UK government publishes four-year cybersecurity strategy plan

Entitled `The UK Cyber Security Strategy: Protecting and Promoting the UK in a Digital World’ the paper outlines the four main pillars of action it wants the private and public sector to adopt in the run-up to 2015.

Announcing the strategy plan, Francis Maude, the Minister for the Cabinet Office, said the growth of the internet has transformed our everyday lives.

“But with greater openness, interconnection and dependency comes greater vulnerability. The threat to our national security from cyber attacks is real and growing. Organized criminals, terrorists, hostile states, and hacktivists are all seeking to exploit cyber space to their own ends”, he said.

Maude added that, in order to support the implementation of the government’s objectives it has committed new funding of £650m over four years for a transformative National Cyber Security Programme (NCSP) to strengthen the UK’s cyber capabilities.

“One of our key aims is to make the UK one of the most secure places in the world to do business. Currently, around 6 per cent of the UK’s GDP is enabled by the internet and this is set to grow”, he said.

“But with this opportunity comes greater threats. Online crime including intellectual property theft costs the UK economy billions each year. So we must take steps to preserve this growth, by tackling cyber crime and bolstering our defenses, to ensure that confidence in the internet as a way of communicating and transacting remains”, he added.

The four main pillars of the government’s gameplan for cyberspace are:

For the UK to tackle cybercrime and be one of the most secure places in the world to do business in cyberspace.

For the UK to be more resilient to cyber attacks and better able to protect our interests in cyberspace.

For the UK to have helped shape an open, stable and vibrant cyberspace, which the UK public can use safely, and that supports open societies.

And for UK to have the cross-cutting knowledge, skills and capability it needs to underpin all our cyber security objectives.

Whilst the strategy plan has 2015 as a target date, the government says it will review various facets of the plan – and amend as appropriate – each year.

Reaction to the strategy plan has been a little critical, with Ash Patel, country manager for UK & Ireland at Stonesoft describing it as encouraging, although he said he is disappointed to see they are not committing to any research to better understand today’s threats in order to help combat them.

“Today’s hackers have more sophisticated attack methods than ever before, and in order to generate the outlook that the UK PLC in cyberspace is secure, which is obviously something the government is trying to achieve, they need to be working to either slow hackers down or working to build solutions which can protect companies against these advanced threats”, he said.

“If we don’t spend any time researching cybercrime, the cybercriminals will always be one step ahead”, he added.

Over at FireEye, Paul Davis, the firm’s director for Europe, said that the announcement that government wants to reach out to the private sector and cooperate on addressing cyber security issues is welcome.

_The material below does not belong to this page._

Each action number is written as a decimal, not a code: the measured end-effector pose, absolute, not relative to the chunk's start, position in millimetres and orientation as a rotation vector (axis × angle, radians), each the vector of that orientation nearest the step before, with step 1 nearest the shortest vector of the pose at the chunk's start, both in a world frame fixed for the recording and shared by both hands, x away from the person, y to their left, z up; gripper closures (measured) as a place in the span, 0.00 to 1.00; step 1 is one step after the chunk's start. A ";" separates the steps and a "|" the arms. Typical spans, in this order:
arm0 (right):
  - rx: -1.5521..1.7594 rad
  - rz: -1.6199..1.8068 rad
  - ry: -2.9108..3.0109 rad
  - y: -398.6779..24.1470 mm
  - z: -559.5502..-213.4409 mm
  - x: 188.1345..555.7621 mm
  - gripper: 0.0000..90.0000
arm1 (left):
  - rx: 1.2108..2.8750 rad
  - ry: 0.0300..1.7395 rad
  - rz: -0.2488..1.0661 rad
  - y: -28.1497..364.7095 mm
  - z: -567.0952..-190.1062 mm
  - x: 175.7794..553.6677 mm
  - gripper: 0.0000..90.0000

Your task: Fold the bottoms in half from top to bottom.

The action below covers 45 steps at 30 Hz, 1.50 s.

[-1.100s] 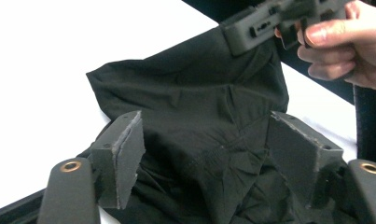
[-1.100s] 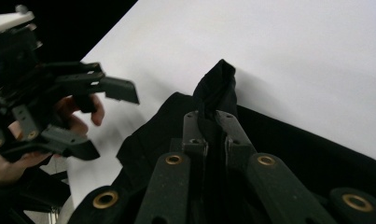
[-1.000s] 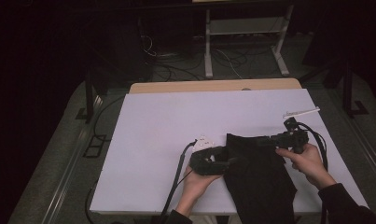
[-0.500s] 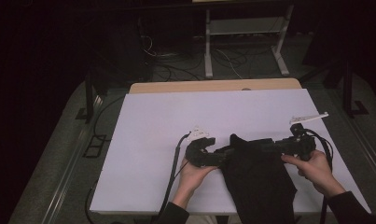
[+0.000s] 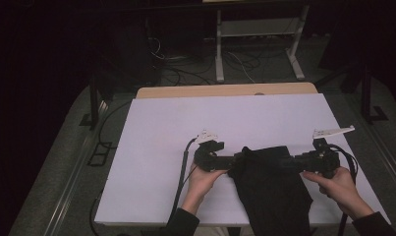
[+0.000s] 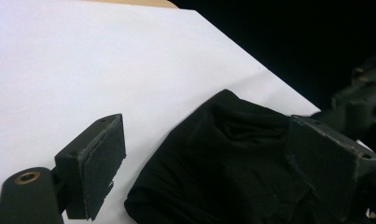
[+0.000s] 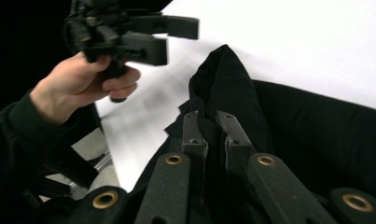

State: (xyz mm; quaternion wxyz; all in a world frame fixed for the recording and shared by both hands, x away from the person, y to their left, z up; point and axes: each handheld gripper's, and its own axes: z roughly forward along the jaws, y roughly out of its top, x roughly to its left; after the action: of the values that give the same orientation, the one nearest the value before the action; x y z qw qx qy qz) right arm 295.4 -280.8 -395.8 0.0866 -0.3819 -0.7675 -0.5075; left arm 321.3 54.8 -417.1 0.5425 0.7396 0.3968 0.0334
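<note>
A black cloth [image 5: 271, 194] lies on the white table near the front edge and hangs over it. My right gripper [image 5: 285, 161] points left and is shut on a fold of the cloth's top edge; in the right gripper view the jaws [image 7: 207, 119] pinch a raised ridge of the cloth [image 7: 223, 74]. My left gripper [image 5: 234, 160] points right at the cloth's left corner. Its jaws have just been opening and stand wide apart [image 6: 206, 128]. The cloth [image 6: 232, 158] lies between and ahead of them, not pinched.
The white table cover [image 5: 185, 123] is bare to the left and behind the cloth, with a wooden strip [image 5: 225, 91] at its back edge. Cables and a white metal frame [image 5: 257, 49] stand on the dark floor beyond. A cable [image 5: 182, 177] trails from the left gripper.
The right gripper moved to the right with the cloth's edge, stretching the cloth out. The left gripper drew back to the left and a little away from me, its jaws open off the cloth.
</note>
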 end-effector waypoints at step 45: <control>-1.085 -1.301 -2.239 -286.6 -438.4 252.8 0.87 | 1.810 0.956 0.085 43.2 -423.2 326.2 0.14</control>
State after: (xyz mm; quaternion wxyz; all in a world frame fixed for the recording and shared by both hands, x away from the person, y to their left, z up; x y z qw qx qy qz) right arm 252.8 -286.6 -438.4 0.1662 -0.3812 -0.7862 -0.4571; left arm 326.2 43.2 -423.2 0.5197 0.7548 0.3986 0.0353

“The exchange of information, leading to greater visibility, is the first step in seriously tackling this growing threat to the UK. Yet it is the lack of real understanding of the threat landscape, how quickly it’s evolving and the growing threat to UK PLC, coupled with actionable data, which is the biggest hurdle in progressing this initiative”, he said.

“There are a number of security professionals and companies both here in the UK and abroad that could make a significant contribution to this initiative. I trust the recognition of this `new’ threat brings with it a new approach in engaging with the industry. A cyber security hub centred on government but encompassing critical national infrastructure and potentially extending across key industries should be, and can be with the right political support, developed quickly”, he added.

David Harley, senior research fellow with ESET, was also mildly critical, noting that the initiative seems to show a real and justified concern about the level of attacks both the public and private sectors are now experiencing.

“However, my gut feeling is that the proportion of targeted attacks to run-of-the-mill untargeted attacks is probably overestimated. I welcome the fact that the government seems to be aware that the nation’s security is not restricted to those organizations formally recognised as part of the Critical National Infrastructure”, he said.

“It’s a good thing, on the whole, that more generalised cybercrime will be getting some attention as well as the more glamorous but very fluffy topic of cyberwarfare, as in practice it’s not always easy to separate the two”, he added.